Medicaid expansion and bolstering MetroHealth's managed care programs have helped the system trim nearly 30% in spending as well as boost outcomes, according to Carter.

"Coverage works," she said.

While Congress likely won't be able to muster the political will to overturn the ACA, the Texas-led lawsuit is a "wild card" looming over the industry's head, said Chip Kahn, the president and CEO of the Federation of American Hospitals.

Twenty Republican state attorneys general, led by Ken Paxton of Texas, are seeking a preliminary injunction to halt enforcement of the law effective Jan. 1. They argue that the ACA is unconstitutional because it no longer falls under Congress' taxing authority since the GOP eliminated the individual mandate penalty.

Still, the underlying forces of the healthcare industry remain. Healthcare costs are increasing significantly faster than inflation, which is eating into state budgets, business profits and consumer spending.
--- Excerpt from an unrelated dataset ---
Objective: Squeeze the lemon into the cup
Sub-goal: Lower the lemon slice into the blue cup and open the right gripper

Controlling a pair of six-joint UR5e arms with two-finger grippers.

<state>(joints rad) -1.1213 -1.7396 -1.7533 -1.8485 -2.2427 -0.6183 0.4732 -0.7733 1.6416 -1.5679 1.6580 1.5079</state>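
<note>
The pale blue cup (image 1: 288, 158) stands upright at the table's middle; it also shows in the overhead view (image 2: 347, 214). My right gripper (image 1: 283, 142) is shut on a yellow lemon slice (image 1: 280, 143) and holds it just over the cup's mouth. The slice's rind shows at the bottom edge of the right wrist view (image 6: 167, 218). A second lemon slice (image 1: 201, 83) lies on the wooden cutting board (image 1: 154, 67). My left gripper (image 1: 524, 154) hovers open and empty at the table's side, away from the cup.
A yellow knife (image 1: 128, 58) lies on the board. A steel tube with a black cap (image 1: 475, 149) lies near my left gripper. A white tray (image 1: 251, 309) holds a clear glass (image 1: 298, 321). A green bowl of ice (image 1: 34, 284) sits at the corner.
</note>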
Those forces combined with healthcare outsiders creeping into the picture will exert more pressure to develop a more efficient system.

Medicare spending is increasing at an unsustainable pace, said Michael Abrams, managing partner of healthcare consultancy Numerof & Associates.

Debate related to which political party has an edge distracts from what should be the ultimate goal—addressing the core factors of high healthcare costs and lagging outcomes, he said.

"If we just talk about partisan advantage we will continue to spin our wheels and two years from now we will not be any closer to a solution," Abrams said. "We will be closer to the failure of our healthcare system."